[SOURCE DATA]

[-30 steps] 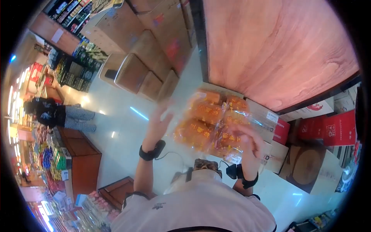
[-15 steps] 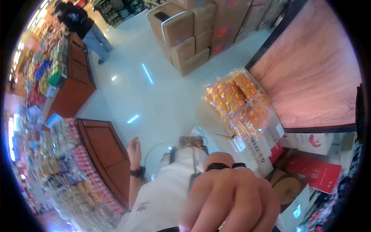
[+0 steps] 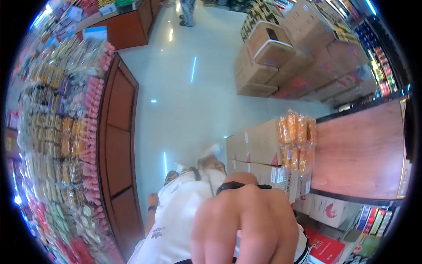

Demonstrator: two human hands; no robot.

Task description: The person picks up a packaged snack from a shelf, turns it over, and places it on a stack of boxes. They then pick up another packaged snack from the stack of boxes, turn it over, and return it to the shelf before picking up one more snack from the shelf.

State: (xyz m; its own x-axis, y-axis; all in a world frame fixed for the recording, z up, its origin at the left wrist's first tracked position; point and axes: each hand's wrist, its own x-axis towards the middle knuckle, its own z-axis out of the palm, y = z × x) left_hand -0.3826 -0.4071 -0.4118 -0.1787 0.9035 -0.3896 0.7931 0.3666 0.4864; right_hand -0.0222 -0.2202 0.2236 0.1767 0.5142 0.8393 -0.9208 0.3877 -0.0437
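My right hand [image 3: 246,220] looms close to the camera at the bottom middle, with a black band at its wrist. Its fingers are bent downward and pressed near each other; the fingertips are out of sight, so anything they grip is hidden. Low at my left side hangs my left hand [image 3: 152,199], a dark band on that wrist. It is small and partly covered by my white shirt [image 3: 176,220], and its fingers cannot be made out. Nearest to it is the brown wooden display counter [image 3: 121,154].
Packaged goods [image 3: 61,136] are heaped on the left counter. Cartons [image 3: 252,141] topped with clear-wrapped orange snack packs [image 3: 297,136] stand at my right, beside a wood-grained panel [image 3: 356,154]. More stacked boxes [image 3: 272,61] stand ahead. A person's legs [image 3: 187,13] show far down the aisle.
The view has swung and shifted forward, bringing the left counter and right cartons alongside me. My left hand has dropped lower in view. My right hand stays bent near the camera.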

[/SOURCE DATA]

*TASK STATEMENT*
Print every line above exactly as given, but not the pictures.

*TASK RESULT*
[-30 steps] 
[-15 steps] 
[+0 steps] 

Demonstrator: two human hands; no robot.

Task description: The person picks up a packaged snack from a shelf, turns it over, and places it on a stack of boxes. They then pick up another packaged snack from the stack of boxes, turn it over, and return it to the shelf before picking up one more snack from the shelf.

State: (xyz m; its own x-axis, y-axis; all in a world frame fixed for the recording, z up, its origin at the left wrist's first tracked position; point and axes: each hand's wrist, its own x-axis towards the middle knuckle, its own z-axis out of the palm, y = z × x) left_hand -0.3826 -0.4071 -0.4118 -0.1787 0.9035 -0.3896 0.7931 0.3666 0.4864; right_hand -0.0222 -0.2202 0.2236 0.1767 0.5142 0.8393 -0.9208 0.3877 -0.0437
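My right hand [image 3: 246,220] looms close to the camera at the bottom middle, with a black band at its wrist. Its fingers are bent downward and pressed near each other; the fingertips are out of sight, so anything they grip is hidden. Low at my left side hangs my left hand [image 3: 152,199], a dark band on that wrist. It is small and partly covered by my white shirt [image 3: 176,220], and its fingers cannot be made out. Nearest to it is the brown wooden display counter [image 3: 121,154].
Packaged goods [image 3: 61,136] are heaped on the left counter. Cartons [image 3: 252,141] topped with clear-wrapped orange snack packs [image 3: 297,136] stand at my right, beside a wood-grained panel [image 3: 356,154]. More stacked boxes [image 3: 272,61] stand ahead. A person's legs [image 3: 187,13] show far down the aisle.
The view has swung and shifted forward, bringing the left counter and right cartons alongside me. My left hand has dropped lower in view. My right hand stays bent near the camera.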

Work on this exercise is finished.